Instructions to follow
Print the data exactly. Pictures stay out.

****************************************

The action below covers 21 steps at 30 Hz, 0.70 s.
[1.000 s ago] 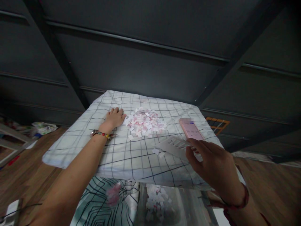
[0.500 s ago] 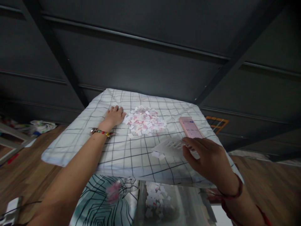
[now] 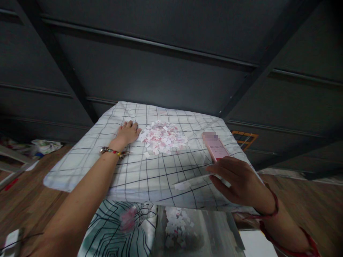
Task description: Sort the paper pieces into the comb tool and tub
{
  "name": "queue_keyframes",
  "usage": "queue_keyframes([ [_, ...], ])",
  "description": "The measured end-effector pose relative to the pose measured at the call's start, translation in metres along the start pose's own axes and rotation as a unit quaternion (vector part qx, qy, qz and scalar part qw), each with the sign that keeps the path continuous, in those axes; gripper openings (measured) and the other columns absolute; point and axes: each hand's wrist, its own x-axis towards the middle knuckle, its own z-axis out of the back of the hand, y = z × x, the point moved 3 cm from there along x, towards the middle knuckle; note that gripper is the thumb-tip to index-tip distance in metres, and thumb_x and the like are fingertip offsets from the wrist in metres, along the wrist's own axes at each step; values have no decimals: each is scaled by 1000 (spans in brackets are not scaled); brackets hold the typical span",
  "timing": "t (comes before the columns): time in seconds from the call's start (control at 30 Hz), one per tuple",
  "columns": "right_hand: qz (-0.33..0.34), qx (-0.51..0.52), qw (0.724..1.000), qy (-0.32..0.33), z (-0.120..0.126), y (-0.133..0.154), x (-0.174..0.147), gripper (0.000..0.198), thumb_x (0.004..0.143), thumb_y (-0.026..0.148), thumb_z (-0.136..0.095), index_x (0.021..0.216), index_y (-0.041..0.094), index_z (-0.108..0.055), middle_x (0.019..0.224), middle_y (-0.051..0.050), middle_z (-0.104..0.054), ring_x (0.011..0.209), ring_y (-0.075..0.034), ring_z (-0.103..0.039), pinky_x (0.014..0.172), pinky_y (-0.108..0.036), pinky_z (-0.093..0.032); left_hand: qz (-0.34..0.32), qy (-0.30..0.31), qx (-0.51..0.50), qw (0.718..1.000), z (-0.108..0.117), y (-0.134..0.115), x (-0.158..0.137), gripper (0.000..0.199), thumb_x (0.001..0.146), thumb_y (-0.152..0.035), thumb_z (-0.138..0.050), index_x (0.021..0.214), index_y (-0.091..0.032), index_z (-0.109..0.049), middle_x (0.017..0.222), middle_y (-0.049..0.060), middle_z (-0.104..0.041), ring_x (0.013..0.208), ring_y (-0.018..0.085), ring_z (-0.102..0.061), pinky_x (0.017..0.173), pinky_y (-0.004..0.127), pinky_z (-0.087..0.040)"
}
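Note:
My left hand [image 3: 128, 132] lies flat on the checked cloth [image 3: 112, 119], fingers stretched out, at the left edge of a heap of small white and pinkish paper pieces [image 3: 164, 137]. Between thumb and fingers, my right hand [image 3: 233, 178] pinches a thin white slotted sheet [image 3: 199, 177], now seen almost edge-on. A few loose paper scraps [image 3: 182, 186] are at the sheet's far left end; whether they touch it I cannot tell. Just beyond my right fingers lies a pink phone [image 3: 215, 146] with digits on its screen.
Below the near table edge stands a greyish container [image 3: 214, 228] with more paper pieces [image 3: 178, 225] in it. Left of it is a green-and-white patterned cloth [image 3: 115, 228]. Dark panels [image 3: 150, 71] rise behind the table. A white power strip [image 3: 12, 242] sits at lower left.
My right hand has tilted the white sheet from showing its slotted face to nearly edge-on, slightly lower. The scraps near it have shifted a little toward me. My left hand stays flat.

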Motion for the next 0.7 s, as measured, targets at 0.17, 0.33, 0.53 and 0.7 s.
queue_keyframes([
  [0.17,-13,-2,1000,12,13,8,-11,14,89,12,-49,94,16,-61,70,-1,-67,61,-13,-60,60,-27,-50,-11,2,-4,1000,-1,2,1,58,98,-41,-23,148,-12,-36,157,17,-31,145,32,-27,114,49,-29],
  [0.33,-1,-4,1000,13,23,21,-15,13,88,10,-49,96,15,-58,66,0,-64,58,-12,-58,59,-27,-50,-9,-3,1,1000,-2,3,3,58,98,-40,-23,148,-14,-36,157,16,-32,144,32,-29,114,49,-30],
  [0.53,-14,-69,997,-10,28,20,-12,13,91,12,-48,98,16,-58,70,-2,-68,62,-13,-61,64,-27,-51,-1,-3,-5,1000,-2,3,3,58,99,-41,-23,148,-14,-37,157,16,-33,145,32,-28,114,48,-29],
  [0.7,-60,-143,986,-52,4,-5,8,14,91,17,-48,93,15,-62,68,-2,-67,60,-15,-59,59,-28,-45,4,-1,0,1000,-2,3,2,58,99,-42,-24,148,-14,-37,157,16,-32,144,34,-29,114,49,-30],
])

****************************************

Task response
The action below covers 21 steps at 30 Hz, 0.70 s.
[1.000 s ago] 
[0.500 s ago] 
[now] 
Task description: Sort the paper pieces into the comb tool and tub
{
  "name": "queue_keyframes",
  "usage": "queue_keyframes([ [_, ...], ])",
  "description": "The measured end-effector pose relative to the pose measured at the call's start, translation in metres along the start pose's own axes and rotation as a unit quaternion (vector part qx, qy, qz and scalar part qw), each with the sign that keeps the path continuous, in those axes; gripper openings (measured) and the other columns absolute; point and axes: each hand's wrist, its own x-axis towards the middle knuckle, its own z-axis out of the back of the hand, y = z × x, the point moved 3 cm from there along x, towards the middle knuckle; note that gripper is the thumb-tip to index-tip distance in metres, and thumb_x and the like are fingertip offsets from the wrist in metres, along the wrist's own axes at each step; values have no decimals: each is scaled by 1000 (spans in brackets are not scaled); brackets hold the typical span",
  "timing": "t (comes before the columns): time in seconds from the call's start (control at 30 Hz), one per tuple",
  "columns": "right_hand: qz (-0.33..0.34), qx (-0.51..0.52), qw (0.724..1.000), qy (-0.32..0.33), z (-0.120..0.126), y (-0.133..0.154), x (-0.174..0.147), gripper (0.000..0.198), thumb_x (0.004..0.143), thumb_y (-0.026..0.148), thumb_z (-0.136..0.095), index_x (0.021..0.216), index_y (-0.041..0.094), index_z (-0.108..0.055), middle_x (0.019..0.224), middle_y (-0.051..0.050), middle_z (-0.104..0.054), ring_x (0.011..0.209), ring_y (-0.075..0.034), ring_z (-0.103..0.039), pinky_x (0.014..0.172), pinky_y (-0.108..0.036), pinky_z (-0.093..0.032); left_hand: qz (-0.34..0.32), qy (-0.30..0.31), qx (-0.51..0.50), qw (0.718..1.000), z (-0.108..0.117), y (-0.134..0.115), x (-0.158..0.137), gripper (0.000..0.199), thumb_x (0.001..0.146), thumb_y (-0.152..0.035), thumb_z (-0.138..0.050), index_x (0.021..0.214), index_y (-0.091..0.032), index_z (-0.109..0.049), middle_x (0.017..0.222), middle_y (-0.049..0.060), middle_z (-0.104..0.041), ring_x (0.013..0.208), ring_y (-0.018..0.085), ring_z (-0.102..0.061), pinky_x (0.017..0.173), pinky_y (-0.004..0.127), pinky_z (-0.087..0.040)"
}
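Note:
My left hand [image 3: 128, 132] lies flat on the checked cloth [image 3: 112, 119], fingers stretched out, at the left edge of a heap of small white and pinkish paper pieces [image 3: 164, 137]. Between thumb and fingers, my right hand [image 3: 233, 178] pinches a thin white slotted sheet [image 3: 199, 177], now seen almost edge-on. A few loose paper scraps [image 3: 182, 186] are at the sheet's far left end; whether they touch it I cannot tell. Just beyond my right fingers lies a pink phone [image 3: 215, 146] with digits on its screen.
Below the near table edge stands a greyish container [image 3: 214, 228] with more paper pieces [image 3: 178, 225] in it. Left of it is a green-and-white patterned cloth [image 3: 115, 228]. Dark panels [image 3: 150, 71] rise behind the table. A white power strip [image 3: 12, 242] sits at lower left.
My right hand has tilted the white sheet from showing its slotted face to nearly edge-on, slightly lower. The scraps near it have shifted a little toward me. My left hand stays flat.
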
Motion for the next 0.7 s, as measured, targets at 0.17, 0.33, 0.53 and 0.7 s.
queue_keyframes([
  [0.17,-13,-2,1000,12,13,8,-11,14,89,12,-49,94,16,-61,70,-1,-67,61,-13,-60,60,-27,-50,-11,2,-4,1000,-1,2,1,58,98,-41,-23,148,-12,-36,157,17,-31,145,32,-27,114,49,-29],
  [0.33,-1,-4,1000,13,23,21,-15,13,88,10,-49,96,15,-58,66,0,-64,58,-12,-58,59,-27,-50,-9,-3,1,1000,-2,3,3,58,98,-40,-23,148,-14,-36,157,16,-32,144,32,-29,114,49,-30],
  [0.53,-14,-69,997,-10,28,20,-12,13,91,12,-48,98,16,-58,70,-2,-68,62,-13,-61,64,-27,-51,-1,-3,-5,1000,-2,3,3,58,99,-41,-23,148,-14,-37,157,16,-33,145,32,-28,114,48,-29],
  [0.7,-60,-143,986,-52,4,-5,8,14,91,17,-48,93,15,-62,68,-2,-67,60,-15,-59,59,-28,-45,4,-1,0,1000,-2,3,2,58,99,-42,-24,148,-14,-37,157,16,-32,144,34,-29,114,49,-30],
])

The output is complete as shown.